• _EXERCISE GOAL_: Find and copy each line in the material below where the string "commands" occurs.

DATA BLOCK below:

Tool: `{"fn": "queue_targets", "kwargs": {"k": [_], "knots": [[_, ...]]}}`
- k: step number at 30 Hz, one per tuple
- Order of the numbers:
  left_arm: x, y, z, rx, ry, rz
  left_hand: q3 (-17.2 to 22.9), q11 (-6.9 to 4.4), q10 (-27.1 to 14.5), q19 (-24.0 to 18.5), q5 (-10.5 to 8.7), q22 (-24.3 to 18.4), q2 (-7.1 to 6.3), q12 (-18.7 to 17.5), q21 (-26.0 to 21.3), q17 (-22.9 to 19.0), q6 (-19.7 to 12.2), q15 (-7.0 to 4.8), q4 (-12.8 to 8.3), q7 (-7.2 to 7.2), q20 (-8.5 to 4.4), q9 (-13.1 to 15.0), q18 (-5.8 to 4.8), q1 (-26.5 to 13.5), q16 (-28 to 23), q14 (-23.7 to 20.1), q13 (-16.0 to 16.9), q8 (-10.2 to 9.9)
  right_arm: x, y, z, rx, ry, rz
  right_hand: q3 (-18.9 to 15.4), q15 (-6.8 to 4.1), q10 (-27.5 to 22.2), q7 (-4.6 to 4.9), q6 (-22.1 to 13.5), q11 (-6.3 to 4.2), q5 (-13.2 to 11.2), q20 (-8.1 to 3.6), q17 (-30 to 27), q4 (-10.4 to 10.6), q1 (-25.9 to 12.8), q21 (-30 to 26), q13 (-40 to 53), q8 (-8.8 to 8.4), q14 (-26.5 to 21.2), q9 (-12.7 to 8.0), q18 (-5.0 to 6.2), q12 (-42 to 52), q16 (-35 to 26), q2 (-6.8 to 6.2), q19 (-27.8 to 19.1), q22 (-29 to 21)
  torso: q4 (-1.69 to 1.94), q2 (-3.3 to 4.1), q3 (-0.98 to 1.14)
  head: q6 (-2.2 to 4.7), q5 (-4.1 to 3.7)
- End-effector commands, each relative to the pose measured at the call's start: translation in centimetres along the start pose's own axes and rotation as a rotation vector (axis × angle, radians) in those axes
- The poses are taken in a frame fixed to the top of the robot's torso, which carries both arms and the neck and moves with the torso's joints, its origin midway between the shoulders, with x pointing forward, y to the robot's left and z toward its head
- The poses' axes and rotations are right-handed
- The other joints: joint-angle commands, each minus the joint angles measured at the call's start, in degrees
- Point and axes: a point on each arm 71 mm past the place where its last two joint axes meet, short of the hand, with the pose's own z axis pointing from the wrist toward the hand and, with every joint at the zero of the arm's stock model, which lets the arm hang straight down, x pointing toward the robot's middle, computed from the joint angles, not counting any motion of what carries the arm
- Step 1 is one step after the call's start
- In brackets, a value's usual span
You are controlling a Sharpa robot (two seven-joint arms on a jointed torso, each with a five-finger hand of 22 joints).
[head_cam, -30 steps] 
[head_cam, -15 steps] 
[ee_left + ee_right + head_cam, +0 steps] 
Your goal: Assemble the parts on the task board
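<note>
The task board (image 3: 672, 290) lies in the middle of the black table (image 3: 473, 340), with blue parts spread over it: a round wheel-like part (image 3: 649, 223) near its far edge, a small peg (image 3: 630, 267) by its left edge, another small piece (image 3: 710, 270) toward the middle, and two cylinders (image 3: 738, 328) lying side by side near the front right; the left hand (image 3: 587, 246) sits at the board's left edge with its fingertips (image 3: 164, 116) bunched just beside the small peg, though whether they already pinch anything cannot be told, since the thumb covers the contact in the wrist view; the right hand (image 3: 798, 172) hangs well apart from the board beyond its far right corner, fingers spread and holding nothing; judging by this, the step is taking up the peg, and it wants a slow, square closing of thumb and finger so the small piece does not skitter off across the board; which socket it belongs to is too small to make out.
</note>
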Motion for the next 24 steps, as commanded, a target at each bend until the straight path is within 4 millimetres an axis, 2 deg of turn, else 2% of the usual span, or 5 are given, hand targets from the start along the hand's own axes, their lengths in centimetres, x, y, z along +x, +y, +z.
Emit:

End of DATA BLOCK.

• _SOLVED PROBLEM_:
- End-effector commands, each relative to the pose measured at the call's start: translation in centimetres along the start pose's own axes and rotation as a rotation vector (axis × angle, radians) in those axes
- The other joints: joint-angle commands, each minus the joint angles measured at the call's start, in degrees

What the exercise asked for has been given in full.